▸ **Work instructions**
Take the entries below and print, exactly, the stretch from the line containing "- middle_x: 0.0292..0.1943" through the line containing "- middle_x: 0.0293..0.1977", both included.

▸ **Supplied entries**
· · · · ·

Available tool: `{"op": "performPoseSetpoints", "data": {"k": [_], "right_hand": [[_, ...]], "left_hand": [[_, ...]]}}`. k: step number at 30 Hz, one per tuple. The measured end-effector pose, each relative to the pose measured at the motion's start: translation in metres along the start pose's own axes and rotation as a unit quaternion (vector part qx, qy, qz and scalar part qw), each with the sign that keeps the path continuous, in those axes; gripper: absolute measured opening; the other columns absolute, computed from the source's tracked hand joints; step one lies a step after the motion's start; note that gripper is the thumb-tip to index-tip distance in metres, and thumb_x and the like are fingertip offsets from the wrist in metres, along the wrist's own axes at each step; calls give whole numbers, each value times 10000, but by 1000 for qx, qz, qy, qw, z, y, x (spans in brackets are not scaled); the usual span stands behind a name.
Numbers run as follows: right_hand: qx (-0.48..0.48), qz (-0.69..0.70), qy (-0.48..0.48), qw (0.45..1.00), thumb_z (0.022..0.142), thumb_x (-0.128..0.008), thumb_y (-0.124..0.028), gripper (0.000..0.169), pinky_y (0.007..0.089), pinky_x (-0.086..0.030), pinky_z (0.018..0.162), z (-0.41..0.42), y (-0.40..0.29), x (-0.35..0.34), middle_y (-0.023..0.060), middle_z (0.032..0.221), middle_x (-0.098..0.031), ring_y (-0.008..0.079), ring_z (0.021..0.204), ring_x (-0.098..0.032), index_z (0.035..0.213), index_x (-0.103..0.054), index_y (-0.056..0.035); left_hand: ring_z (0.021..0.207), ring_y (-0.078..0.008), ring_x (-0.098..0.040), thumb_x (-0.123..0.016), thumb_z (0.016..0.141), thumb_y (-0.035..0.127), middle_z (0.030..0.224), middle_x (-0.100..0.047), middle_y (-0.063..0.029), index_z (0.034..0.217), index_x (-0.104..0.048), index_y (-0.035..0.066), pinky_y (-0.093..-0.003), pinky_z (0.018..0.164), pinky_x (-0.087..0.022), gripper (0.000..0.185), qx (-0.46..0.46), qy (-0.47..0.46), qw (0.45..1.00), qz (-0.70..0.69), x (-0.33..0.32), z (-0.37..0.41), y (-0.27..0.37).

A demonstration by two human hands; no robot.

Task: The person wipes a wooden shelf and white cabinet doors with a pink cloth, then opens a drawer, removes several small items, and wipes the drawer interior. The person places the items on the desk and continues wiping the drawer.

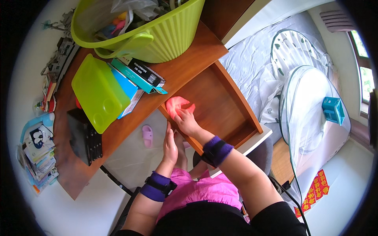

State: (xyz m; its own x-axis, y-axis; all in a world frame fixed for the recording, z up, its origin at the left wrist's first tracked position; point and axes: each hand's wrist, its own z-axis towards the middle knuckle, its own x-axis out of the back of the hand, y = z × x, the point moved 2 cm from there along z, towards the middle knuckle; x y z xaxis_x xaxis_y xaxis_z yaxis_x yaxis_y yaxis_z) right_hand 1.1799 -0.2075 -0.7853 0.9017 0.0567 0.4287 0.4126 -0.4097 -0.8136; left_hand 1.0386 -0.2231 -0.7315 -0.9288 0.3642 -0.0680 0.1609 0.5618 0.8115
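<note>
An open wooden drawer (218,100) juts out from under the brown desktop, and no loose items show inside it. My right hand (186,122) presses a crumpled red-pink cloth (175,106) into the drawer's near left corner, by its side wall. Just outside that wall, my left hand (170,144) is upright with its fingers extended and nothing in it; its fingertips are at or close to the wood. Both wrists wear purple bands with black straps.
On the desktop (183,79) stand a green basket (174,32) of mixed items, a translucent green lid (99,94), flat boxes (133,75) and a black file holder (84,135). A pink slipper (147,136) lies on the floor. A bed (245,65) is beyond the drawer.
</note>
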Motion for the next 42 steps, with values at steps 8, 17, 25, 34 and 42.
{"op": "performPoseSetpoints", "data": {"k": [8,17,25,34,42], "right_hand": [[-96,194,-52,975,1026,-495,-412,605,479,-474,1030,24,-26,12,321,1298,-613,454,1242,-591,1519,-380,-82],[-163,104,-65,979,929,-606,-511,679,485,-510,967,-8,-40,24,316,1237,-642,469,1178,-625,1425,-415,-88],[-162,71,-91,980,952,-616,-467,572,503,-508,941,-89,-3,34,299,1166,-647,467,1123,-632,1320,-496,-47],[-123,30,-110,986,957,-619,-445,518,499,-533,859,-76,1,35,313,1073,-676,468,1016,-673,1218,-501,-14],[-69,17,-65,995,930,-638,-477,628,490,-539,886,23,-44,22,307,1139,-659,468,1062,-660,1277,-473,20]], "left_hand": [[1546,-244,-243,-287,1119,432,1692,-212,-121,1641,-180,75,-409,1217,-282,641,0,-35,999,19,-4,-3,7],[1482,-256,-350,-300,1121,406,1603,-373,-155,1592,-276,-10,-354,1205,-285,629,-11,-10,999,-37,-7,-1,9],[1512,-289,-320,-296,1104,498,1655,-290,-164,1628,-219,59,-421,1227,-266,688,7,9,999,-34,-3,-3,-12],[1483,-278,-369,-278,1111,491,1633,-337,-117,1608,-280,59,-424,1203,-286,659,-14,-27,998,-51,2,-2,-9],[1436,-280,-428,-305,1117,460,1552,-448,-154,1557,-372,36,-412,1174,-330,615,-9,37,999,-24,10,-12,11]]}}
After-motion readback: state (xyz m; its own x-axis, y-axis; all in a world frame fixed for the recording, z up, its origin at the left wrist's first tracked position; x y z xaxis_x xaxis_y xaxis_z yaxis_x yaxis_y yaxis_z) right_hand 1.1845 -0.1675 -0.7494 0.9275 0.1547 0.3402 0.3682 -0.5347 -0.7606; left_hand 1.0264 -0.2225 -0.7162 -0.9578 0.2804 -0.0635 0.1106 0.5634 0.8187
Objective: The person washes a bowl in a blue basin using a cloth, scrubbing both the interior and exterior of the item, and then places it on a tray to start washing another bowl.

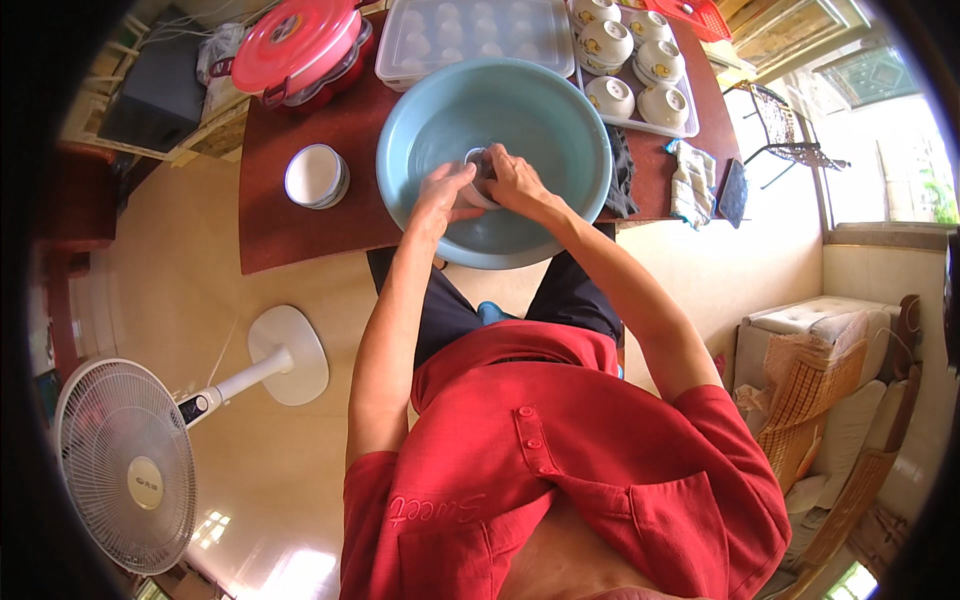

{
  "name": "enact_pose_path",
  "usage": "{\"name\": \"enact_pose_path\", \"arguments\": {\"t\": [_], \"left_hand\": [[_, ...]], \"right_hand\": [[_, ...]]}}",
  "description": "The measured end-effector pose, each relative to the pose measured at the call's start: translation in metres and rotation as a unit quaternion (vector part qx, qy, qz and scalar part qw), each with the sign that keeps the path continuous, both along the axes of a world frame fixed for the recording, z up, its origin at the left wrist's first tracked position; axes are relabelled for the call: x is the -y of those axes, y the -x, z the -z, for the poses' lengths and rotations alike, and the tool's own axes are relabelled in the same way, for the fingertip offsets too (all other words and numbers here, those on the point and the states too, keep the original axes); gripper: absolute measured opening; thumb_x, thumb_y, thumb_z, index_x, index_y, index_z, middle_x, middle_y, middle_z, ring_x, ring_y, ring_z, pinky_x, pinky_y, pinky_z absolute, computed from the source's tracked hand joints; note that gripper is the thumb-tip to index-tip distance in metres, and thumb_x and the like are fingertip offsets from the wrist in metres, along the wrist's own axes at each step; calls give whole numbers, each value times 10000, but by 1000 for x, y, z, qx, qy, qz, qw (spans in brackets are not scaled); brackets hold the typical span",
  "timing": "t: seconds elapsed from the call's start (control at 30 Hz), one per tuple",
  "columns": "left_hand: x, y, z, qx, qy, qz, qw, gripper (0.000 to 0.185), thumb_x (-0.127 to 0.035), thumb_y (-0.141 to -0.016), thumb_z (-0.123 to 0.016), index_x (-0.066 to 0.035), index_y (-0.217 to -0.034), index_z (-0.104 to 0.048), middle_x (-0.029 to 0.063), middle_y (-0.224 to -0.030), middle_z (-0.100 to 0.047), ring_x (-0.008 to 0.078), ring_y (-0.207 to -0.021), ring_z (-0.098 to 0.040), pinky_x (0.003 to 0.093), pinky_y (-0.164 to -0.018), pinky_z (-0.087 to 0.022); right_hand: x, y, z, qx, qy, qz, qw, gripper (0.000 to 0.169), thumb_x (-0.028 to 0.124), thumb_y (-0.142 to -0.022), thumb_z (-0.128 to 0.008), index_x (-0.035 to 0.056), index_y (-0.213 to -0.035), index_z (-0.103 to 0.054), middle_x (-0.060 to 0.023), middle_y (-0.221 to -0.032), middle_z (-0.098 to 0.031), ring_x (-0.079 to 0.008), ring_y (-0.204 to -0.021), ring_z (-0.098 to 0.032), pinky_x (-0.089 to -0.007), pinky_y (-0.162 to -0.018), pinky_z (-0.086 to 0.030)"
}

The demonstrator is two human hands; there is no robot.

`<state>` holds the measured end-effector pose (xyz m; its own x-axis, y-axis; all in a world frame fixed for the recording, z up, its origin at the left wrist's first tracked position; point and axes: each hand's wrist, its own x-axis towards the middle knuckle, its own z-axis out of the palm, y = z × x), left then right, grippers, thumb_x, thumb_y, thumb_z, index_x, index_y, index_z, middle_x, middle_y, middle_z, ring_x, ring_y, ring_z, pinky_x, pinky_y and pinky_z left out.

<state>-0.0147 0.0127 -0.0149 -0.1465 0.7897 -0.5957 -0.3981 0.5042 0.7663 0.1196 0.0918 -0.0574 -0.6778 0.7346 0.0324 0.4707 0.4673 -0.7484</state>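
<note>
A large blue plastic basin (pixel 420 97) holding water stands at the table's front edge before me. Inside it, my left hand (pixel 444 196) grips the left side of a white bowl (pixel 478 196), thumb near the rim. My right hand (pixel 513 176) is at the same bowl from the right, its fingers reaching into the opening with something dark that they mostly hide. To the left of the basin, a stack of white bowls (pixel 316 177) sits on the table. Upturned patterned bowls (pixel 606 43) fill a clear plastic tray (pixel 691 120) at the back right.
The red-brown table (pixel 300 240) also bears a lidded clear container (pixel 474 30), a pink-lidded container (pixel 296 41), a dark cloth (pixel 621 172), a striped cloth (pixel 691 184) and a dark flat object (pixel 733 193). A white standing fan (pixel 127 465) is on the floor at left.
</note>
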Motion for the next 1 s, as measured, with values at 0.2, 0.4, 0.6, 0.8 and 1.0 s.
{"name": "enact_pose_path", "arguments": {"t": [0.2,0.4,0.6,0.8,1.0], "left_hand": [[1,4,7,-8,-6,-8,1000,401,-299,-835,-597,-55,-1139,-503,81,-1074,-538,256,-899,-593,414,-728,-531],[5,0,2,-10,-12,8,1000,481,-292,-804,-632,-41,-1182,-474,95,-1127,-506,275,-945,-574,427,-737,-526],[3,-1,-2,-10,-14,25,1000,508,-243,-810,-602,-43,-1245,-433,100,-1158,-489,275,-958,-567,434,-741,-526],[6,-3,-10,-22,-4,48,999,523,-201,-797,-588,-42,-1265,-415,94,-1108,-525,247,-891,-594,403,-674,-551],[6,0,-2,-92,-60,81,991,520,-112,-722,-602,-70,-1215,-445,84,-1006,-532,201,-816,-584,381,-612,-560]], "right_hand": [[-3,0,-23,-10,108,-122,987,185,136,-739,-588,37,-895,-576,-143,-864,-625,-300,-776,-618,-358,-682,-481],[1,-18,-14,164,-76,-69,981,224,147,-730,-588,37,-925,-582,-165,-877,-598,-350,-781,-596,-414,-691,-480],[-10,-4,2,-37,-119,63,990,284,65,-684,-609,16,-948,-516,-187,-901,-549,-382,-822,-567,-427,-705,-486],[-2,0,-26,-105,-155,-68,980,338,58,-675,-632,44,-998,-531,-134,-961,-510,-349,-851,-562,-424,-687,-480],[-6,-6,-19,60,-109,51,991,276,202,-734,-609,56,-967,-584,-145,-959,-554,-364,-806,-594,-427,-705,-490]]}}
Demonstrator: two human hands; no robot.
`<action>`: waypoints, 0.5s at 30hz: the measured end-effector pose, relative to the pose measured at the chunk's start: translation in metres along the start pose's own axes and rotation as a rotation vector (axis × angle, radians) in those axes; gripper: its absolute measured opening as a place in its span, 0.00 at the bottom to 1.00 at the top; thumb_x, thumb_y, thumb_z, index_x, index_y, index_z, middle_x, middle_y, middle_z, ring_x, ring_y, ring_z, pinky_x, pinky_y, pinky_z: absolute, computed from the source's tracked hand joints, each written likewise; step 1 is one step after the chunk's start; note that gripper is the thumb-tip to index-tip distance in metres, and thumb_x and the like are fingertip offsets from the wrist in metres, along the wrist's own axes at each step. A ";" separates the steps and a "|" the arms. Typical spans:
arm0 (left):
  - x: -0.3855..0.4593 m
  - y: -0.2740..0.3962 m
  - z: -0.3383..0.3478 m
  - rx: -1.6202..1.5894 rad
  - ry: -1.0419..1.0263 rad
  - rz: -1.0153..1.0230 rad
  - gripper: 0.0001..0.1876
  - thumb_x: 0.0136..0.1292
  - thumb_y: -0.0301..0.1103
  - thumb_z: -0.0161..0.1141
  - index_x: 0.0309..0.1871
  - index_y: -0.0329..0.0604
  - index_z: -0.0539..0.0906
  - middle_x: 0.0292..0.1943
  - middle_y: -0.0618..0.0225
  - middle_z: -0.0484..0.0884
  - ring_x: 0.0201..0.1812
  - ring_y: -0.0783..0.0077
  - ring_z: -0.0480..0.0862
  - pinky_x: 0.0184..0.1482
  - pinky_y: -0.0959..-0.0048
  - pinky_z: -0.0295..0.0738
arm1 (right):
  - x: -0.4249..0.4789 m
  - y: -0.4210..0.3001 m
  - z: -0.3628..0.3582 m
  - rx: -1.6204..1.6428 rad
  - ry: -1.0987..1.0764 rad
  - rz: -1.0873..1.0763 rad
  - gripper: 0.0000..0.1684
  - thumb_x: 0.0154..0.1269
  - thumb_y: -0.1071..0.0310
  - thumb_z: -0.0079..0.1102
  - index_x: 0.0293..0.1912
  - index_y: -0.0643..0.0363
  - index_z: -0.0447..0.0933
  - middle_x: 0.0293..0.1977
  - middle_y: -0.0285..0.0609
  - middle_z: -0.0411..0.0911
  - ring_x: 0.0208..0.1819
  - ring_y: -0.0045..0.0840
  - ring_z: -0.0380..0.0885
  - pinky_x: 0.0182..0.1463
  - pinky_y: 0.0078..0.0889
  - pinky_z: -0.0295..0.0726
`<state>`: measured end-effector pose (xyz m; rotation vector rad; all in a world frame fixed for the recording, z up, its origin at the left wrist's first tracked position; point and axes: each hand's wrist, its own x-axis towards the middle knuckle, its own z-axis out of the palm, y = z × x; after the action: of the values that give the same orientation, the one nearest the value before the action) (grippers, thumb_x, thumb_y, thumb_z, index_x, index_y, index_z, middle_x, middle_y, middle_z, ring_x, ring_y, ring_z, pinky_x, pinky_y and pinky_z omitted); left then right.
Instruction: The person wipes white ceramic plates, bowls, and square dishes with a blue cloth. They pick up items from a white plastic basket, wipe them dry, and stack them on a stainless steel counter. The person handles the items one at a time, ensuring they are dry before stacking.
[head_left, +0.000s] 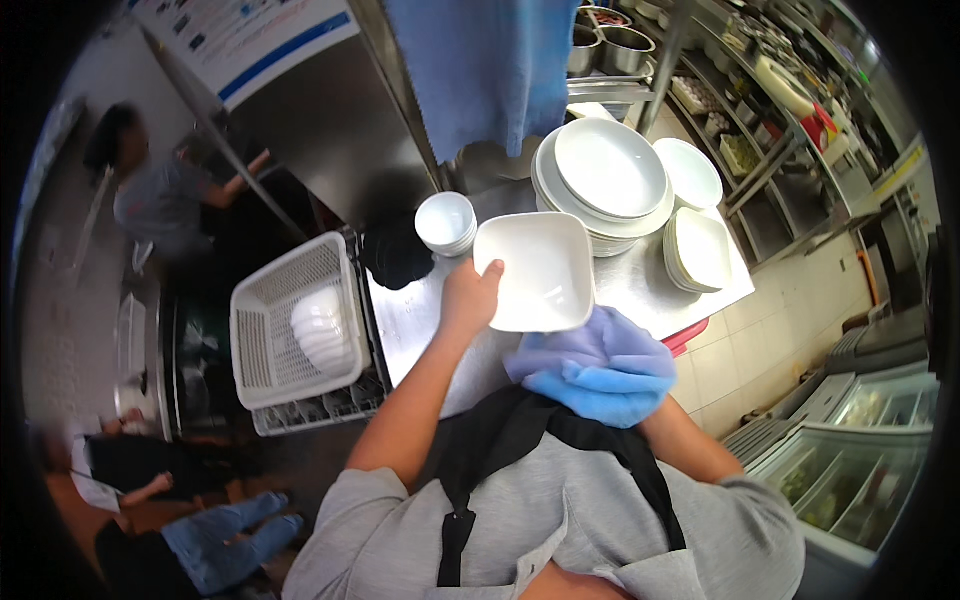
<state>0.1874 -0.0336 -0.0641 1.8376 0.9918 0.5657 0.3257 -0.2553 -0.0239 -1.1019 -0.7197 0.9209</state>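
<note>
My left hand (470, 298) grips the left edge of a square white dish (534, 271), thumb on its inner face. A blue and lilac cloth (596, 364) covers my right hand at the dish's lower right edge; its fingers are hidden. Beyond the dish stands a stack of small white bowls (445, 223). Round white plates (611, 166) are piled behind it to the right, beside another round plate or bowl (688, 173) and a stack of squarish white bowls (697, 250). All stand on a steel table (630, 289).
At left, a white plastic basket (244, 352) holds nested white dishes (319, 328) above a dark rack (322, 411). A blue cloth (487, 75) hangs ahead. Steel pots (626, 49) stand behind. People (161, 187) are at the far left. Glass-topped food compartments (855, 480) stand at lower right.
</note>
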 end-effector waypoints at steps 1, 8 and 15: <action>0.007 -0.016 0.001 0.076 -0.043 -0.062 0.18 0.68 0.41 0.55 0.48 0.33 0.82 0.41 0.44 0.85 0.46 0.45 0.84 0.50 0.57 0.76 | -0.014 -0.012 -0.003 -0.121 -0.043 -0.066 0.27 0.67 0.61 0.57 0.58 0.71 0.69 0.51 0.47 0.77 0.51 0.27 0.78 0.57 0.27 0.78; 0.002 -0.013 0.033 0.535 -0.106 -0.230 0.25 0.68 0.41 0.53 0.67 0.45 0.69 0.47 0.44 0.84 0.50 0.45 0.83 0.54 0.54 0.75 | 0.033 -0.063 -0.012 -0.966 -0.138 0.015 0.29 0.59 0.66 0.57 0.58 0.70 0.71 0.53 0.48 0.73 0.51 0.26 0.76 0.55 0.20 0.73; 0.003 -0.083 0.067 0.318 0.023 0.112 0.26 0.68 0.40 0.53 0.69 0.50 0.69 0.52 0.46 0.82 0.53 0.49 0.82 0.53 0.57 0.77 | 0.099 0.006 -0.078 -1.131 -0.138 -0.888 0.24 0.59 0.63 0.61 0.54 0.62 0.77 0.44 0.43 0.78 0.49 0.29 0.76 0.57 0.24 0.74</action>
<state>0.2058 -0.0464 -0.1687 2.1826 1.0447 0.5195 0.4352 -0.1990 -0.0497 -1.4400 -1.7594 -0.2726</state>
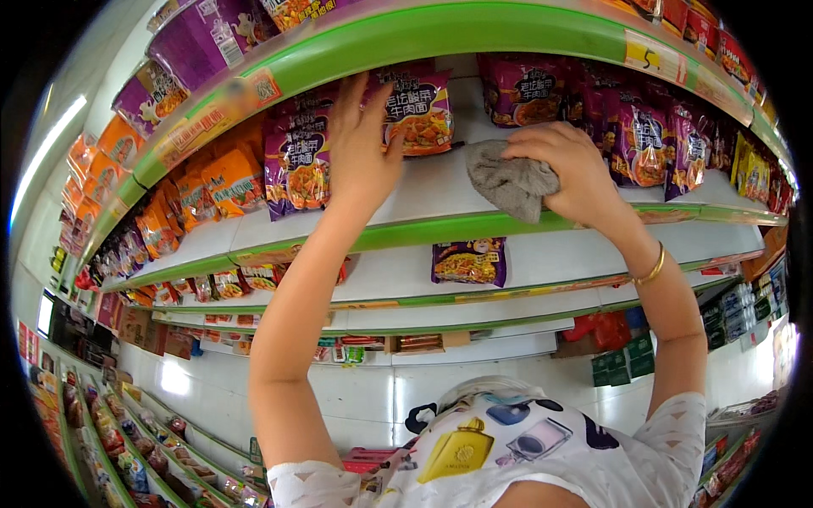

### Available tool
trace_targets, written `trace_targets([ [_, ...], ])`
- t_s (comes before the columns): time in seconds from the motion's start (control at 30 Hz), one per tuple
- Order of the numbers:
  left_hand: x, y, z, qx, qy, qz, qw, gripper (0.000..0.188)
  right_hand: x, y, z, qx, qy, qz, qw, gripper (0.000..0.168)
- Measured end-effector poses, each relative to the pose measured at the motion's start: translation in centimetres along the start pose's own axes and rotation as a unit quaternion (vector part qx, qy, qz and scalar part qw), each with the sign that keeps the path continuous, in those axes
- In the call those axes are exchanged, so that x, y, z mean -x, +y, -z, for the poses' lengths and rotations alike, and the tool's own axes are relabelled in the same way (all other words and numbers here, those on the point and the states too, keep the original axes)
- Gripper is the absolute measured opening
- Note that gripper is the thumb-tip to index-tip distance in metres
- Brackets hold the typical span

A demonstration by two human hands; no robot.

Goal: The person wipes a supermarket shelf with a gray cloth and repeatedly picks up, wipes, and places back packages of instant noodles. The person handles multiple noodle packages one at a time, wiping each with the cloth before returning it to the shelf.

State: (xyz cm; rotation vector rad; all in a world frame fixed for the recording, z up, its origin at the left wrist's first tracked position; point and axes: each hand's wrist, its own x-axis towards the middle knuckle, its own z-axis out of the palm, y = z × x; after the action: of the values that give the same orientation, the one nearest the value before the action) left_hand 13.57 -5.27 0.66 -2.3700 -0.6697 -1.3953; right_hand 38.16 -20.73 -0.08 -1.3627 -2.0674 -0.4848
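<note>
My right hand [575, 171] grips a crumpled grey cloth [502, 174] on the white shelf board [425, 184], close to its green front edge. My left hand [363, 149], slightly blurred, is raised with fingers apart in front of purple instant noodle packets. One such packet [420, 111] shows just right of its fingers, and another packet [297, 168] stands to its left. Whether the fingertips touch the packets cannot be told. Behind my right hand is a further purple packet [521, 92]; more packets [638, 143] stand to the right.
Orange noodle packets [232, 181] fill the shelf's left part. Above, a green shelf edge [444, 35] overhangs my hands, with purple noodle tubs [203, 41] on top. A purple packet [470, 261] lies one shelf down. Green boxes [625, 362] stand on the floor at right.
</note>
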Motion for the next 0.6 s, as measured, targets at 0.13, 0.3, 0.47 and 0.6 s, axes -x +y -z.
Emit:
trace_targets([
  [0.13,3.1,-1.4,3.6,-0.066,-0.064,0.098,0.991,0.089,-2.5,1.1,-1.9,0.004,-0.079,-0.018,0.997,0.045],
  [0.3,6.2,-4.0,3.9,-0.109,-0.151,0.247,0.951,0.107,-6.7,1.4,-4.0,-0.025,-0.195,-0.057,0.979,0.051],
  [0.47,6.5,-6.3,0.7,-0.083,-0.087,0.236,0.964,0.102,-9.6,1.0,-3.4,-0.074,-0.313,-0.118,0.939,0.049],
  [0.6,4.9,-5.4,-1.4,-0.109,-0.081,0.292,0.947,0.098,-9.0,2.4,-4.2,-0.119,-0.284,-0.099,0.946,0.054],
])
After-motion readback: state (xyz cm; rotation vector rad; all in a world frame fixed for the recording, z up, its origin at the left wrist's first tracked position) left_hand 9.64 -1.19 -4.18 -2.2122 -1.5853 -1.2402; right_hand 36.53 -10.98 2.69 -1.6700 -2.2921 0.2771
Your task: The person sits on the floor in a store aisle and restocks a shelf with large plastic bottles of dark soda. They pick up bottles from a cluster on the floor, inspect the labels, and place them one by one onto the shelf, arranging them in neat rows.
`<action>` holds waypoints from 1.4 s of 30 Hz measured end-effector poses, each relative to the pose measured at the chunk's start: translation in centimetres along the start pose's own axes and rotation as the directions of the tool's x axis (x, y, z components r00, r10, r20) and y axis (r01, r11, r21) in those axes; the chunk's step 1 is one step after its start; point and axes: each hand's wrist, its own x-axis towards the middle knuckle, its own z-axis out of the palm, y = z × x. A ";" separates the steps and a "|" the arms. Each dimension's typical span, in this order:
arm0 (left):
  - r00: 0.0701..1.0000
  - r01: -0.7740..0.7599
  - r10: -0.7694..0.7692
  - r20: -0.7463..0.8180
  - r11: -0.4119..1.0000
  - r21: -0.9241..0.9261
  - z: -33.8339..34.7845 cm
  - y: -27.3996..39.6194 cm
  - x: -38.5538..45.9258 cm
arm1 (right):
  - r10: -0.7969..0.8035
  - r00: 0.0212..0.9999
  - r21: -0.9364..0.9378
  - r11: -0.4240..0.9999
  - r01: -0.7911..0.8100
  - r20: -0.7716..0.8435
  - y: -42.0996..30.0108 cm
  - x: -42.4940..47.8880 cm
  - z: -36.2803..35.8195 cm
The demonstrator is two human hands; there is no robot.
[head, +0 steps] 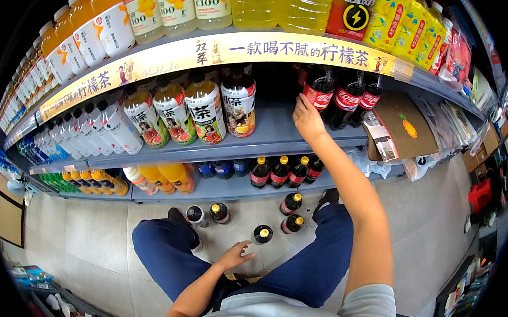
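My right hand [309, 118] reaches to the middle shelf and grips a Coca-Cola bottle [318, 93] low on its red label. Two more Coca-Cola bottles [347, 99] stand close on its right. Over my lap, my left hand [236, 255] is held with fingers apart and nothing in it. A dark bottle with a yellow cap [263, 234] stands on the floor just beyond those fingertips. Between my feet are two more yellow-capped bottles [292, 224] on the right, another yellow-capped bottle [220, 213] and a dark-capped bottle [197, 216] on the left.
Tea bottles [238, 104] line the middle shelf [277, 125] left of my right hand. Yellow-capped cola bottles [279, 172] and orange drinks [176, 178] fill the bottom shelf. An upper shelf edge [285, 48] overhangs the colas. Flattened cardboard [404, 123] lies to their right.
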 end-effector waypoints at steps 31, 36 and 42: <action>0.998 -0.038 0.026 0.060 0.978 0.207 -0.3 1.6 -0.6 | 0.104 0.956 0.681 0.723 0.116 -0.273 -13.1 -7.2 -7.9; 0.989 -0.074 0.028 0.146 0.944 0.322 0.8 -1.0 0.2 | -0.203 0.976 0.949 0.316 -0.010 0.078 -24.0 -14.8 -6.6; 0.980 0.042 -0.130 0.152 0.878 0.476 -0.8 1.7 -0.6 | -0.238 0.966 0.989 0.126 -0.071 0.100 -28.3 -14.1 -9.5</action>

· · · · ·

▸ **Output for this exercise**
  - middle_x: 0.0292..0.1943
  - middle_y: -0.0618..0.0225
  - middle_z: -0.0484..0.0884
  - ring_x: 0.0201..0.1812
  - ring_y: -0.0783..0.0077
  - ring_z: -0.0480..0.0862
  - pinky_x: 0.0184..0.1482
  - pinky_y: -0.0959..-0.0048
  - pinky_z: -0.0295..0.0738
arm1 (right):
  - x: -0.4249..0.4789 m
  - y: -0.4210..0.3001 m
  - z: -0.3628..0.3582 m
  - rx: -1.6204..1.6428 rad
  - ry: -1.0987..1.0764 rad
  - rz: -1.0873..1.0763 rad
  - gripper: 0.0000..0.1684
  - thumb_x: 0.0154..0.1269
  - thumb_y: -0.1071..0.0310
  - thumb_z: -0.0079..0.1102
  - index_x: 0.0293..0.1912
  - index_y: -0.0643..0.0363
  - index_z: -0.0447..0.0933
  - middle_x: 0.0293..0.1977

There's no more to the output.